Problem to solve
Reproduce the material that follows, please, but only from its first line to the line containing "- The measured", inclusive.
- Opening Delimiter -
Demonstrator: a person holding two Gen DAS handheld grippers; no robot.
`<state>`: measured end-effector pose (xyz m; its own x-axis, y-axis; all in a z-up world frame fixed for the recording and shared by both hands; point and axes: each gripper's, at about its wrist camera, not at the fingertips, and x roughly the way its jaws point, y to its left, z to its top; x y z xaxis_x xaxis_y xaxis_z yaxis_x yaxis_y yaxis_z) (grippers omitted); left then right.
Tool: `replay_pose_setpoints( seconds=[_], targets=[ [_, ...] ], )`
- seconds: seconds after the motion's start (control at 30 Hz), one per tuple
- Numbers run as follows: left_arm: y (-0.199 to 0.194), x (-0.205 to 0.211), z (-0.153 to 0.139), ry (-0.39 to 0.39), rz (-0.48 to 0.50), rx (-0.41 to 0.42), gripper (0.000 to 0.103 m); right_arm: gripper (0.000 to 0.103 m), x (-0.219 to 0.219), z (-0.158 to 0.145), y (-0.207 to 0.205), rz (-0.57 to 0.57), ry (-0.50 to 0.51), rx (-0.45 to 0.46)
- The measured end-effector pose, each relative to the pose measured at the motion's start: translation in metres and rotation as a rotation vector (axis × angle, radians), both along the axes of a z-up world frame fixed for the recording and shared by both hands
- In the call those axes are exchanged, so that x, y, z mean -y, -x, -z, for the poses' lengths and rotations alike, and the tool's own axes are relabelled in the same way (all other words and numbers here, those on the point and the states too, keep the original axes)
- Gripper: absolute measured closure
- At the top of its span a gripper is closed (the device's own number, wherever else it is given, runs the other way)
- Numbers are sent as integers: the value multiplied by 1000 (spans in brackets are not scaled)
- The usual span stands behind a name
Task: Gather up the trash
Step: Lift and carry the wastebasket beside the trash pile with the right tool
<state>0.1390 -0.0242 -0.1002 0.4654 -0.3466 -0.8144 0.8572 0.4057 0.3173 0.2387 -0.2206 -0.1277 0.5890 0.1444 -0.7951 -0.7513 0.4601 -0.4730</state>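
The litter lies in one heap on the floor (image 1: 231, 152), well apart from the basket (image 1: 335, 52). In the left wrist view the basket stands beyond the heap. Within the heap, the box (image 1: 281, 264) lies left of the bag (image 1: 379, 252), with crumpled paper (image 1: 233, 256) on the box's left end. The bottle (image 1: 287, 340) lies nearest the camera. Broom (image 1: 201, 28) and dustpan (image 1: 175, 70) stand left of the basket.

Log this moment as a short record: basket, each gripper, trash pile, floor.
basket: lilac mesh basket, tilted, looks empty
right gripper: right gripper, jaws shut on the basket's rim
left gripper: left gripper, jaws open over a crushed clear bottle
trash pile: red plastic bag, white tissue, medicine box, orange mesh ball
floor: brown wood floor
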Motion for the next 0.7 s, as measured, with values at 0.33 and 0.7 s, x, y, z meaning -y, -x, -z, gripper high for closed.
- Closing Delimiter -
Answer for the task
Demonstrator: a person holding two Gen DAS handheld grippers; no robot.
`<state>`: measured end-effector pose (xyz m; its own x-axis, y-axis; all in a z-up world frame fixed for the recording and shared by both hands; point and axes: each gripper's, at about its wrist camera, not at the fingertips, and x roughly the way its jaws point, y to its left, z to its top; x y z xaxis_x xaxis_y xaxis_z yaxis_x yaxis_y yaxis_z) (grippers omitted); left then right.
Tool: `replay_pose_setpoints( seconds=[_], targets=[ [_, ...] ], )`
- seconds: seconds after the motion's start (control at 30 Hz), one per tuple
- Numbers run as follows: left_arm: y (-0.199 to 0.194), x (-0.205 to 0.211), z (-0.153 to 0.139), ry (-0.39 to 0.39), rz (-0.48 to 0.50), rx (-0.41 to 0.42), gripper (0.000 to 0.103 m); right_arm: gripper (0.000 to 0.103 m), x (-0.219 to 0.219), z (-0.158 to 0.145), y (-0.207 to 0.205), rz (-0.57 to 0.57), ry (-0.50 to 0.51), rx (-0.45 to 0.46)
- The measured end-effector pose, each relative to the pose measured at the motion's start: translation in metres and rotation as a rotation vector (axis × angle, radians), both along the axes of a z-up world frame fixed for the recording and shared by both hands

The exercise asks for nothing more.